Se crece después. Se pone en duda lo aprendido. A partir de experiencias vitales se extraen conclusiones extrapolables a otros ámbitos. A todos los ámbitos. Uno se entera de lo de Chile, de lo de Cuba, de lo de El Salvador, de lo de Guatemala, de lo de Colombia, de que los buenos eran los malos. Uno espera entonces que quienes tanto sufrimiento provocaron desaparezcan pronto, que sean olvidados. Pero como si de una maldición se tratara, como si la tierra hubiera comenzado su exterminio, personajes como Ronald Reagan, como Augusto Pinochet, como Margaret Thatcher, como Karol Wojtila, se pudren tranquilamente en sus poltronas antes de exhalar su último suspiro. Los poderosos dioses que los protegieron mantienen al espantajo con pulmones hidraúlicos, sueros enriquecidos, para ya inertes, momificarlos en una gloria con pretensiones de eternidad. Como una estirpe voraz se suceden sobre una pirámide de calaveras, para estar más cerca de Dios y ser así su predilecto.

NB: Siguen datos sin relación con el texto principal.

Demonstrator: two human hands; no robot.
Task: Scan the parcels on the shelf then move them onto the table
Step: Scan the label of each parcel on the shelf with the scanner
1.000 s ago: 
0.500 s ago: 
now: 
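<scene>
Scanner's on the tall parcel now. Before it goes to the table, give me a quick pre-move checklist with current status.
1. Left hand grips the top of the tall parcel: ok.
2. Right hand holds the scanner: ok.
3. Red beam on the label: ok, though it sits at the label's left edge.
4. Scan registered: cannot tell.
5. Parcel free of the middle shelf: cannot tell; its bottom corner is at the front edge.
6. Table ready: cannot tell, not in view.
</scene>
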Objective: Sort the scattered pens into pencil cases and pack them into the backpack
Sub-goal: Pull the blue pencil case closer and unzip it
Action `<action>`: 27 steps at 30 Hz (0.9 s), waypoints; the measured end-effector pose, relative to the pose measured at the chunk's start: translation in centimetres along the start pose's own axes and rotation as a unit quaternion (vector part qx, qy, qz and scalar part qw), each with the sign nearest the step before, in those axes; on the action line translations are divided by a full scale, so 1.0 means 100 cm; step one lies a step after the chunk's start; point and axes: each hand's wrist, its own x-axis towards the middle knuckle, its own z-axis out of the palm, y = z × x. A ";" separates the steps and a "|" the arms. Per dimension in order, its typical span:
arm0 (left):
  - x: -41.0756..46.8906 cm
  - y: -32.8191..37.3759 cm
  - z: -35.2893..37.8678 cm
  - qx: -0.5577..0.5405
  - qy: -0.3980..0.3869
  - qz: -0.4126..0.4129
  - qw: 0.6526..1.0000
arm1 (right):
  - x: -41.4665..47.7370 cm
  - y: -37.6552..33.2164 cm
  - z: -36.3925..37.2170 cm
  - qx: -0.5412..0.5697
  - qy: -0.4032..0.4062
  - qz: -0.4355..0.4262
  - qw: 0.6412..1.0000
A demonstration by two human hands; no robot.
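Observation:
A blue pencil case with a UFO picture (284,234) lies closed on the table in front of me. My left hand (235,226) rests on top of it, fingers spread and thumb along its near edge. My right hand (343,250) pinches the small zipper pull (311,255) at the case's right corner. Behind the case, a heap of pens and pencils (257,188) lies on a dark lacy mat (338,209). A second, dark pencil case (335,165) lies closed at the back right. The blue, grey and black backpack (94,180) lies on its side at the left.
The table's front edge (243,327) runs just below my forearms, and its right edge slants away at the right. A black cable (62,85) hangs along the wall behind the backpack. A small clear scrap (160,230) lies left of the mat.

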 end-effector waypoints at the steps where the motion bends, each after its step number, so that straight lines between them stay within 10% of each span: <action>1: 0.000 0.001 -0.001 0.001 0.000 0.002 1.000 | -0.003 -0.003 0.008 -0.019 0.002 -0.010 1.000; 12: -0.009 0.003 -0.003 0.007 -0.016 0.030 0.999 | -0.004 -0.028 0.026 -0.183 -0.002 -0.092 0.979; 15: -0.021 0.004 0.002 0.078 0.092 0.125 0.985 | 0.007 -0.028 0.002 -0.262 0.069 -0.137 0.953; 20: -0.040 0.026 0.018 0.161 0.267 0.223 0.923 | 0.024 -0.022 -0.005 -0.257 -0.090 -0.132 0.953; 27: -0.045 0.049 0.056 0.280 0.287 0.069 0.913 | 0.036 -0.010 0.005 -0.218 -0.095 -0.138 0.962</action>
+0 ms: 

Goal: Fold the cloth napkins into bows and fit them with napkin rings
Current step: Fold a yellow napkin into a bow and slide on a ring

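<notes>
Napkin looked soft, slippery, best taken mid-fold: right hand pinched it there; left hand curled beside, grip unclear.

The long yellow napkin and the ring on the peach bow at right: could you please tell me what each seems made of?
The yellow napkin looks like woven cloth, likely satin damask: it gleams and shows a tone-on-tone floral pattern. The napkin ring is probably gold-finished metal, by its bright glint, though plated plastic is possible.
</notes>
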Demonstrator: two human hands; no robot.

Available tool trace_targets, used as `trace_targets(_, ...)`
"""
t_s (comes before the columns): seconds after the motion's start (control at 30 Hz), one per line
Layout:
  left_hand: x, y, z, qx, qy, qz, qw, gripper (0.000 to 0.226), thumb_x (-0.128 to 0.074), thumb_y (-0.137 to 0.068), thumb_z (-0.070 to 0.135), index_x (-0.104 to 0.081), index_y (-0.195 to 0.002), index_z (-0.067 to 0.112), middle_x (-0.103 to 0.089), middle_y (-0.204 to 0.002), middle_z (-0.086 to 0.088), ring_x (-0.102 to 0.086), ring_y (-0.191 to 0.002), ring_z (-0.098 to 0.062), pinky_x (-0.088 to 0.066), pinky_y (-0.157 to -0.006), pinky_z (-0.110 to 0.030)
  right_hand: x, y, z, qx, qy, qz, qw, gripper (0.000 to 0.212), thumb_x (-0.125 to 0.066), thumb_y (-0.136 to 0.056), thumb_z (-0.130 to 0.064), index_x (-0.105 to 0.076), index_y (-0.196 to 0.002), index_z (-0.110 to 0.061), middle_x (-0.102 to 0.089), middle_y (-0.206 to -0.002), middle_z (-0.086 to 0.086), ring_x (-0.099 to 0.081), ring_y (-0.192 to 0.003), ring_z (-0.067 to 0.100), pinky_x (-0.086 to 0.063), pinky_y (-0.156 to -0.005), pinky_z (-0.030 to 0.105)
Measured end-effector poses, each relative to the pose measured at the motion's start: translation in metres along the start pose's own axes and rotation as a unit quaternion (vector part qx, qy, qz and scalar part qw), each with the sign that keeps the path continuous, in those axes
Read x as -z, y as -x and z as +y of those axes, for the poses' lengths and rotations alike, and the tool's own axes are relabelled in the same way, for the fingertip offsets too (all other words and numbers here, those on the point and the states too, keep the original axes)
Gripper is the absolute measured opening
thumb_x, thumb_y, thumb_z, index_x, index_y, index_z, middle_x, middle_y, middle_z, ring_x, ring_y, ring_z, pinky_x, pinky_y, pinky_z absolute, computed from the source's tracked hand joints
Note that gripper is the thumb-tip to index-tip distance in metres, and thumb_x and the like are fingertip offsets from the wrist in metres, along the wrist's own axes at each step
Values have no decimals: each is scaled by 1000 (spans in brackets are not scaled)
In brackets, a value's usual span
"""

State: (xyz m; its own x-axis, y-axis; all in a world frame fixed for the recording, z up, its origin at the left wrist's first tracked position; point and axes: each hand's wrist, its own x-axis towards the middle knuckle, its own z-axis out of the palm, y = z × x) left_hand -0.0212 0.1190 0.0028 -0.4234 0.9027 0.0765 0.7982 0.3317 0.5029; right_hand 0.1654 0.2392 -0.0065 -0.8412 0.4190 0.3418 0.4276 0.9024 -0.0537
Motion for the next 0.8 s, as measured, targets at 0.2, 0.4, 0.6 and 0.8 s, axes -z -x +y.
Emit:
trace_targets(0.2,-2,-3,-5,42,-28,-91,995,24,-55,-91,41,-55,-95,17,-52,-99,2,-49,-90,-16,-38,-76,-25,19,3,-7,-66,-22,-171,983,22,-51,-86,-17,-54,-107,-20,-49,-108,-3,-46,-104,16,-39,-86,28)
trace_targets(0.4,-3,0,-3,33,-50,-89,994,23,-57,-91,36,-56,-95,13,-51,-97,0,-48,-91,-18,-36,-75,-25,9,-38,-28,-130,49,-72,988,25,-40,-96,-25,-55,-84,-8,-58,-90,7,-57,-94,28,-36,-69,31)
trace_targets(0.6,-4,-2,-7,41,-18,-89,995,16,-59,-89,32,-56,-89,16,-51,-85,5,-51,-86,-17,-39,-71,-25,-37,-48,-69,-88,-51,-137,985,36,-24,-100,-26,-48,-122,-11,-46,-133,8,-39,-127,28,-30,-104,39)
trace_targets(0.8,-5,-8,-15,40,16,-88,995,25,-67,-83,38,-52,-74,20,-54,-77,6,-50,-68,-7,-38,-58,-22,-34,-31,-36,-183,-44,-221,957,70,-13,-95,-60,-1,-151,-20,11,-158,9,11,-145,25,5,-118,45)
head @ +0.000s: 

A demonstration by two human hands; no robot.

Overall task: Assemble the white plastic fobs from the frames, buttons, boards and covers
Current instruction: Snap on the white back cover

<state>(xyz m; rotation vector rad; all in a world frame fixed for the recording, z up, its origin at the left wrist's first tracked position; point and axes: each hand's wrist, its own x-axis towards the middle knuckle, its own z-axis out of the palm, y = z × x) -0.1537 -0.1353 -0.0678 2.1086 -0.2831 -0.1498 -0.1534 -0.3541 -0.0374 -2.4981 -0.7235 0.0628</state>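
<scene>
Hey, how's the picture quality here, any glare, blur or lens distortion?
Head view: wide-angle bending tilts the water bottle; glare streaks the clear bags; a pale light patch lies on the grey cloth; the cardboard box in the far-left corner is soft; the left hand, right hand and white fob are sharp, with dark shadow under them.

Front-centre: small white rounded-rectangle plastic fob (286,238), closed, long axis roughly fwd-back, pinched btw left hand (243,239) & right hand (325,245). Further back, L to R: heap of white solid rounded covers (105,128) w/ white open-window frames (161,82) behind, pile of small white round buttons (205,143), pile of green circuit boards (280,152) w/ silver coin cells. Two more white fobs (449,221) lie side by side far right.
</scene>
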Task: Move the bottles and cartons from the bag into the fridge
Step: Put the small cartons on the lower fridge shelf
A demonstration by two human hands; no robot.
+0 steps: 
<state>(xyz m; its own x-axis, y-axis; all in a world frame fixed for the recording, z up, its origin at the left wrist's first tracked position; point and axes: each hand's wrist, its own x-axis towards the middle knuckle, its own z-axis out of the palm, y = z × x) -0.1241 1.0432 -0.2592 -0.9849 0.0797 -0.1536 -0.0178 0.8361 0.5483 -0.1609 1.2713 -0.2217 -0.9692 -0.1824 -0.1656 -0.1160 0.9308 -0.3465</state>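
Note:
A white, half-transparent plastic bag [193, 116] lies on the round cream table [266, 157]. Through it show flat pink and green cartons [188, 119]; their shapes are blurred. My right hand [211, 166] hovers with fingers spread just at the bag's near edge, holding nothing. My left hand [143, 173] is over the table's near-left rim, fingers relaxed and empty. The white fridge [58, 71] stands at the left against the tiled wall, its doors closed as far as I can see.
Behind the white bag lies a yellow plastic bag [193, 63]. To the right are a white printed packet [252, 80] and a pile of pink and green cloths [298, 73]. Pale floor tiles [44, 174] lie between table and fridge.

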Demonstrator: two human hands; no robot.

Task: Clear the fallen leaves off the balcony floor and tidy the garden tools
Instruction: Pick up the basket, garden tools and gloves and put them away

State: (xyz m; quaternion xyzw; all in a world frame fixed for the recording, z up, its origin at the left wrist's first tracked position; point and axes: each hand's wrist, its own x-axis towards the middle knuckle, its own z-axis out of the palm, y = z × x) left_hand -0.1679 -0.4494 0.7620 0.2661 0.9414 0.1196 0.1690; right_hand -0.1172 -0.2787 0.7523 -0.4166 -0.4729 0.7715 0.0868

La campaña informativa destinada a la glorificación de la marioneta Reagan refleja una vez más que la moderna conquista imperial se juega en el terreno de la representación. Justicia para el delator macartista, el que le robó la agenda a Carter, el creador del mayor déficit en la historia del país, el enemigo de la sanidad pública, el protector de petroleros, el que le vendió armas a Irán para pagar mercenarios, el financiador de militares, el aliado de Sadam Hussein, el profeta de Armaggedon, el previsor de la invasión marciana, el verdugo de Nicaragua y la Isla de Granada, el mentiroso compulsivo, el demente senil, el fanático alucinado. Burdamente desafiando los hechos, las baterías de la propaganda bombardean con desmesurados epítetos: Caudillo de la libertad, héroe victorioso de la Guerra Fría, mago artífice de milagros económicos, profeta y hombre justo, se pide para él una plaza en el Panteón. Algunos «profesionales» feriantes de la ambigüedad, realizan un juego de balanza, un inventario de crímenes y virtudes, que arroja finalmente un balance positivo, moderado, tranquilizador. La gran fuerza del imperio americano ha sido la impostura espectacular. El arte de transformar la libertad en esclavitud, los derechos humanos en tortura, la esperanza en terror. Hollywood y la televisión le ganaron la batalla a los tanques rusos. Los que gobiernan no son los que dicen que gobiernan sino los que tienen las armas, el dinero, la historia, la religión, las mentes. Las últimas verdades duermen en una caja fuerte de Zurich o en una playa de las Islas Caimán.
¿Qué tenía Reagan para que los dioses se fijaran en él? ¿Era quizás el héroe de su serie televisiva favorita? ¿El sueño húmedo de la mujer del general? ¿El chico provinciano, simple, sumiso y agradecido, demasiado inofensivo para llevar la contraria o levantar la voz? ¿Llegó a existir Ronald Reagan al margen de su empleo full-time como presidente-actor? Es un hecho, a la gente le gustan los guapos y los simpáticos. John Wayne no lo hubiera hecho mejor. Terminator quizás sí. Las armas siguen cargadas y el carrusel gira más rápido que nunca.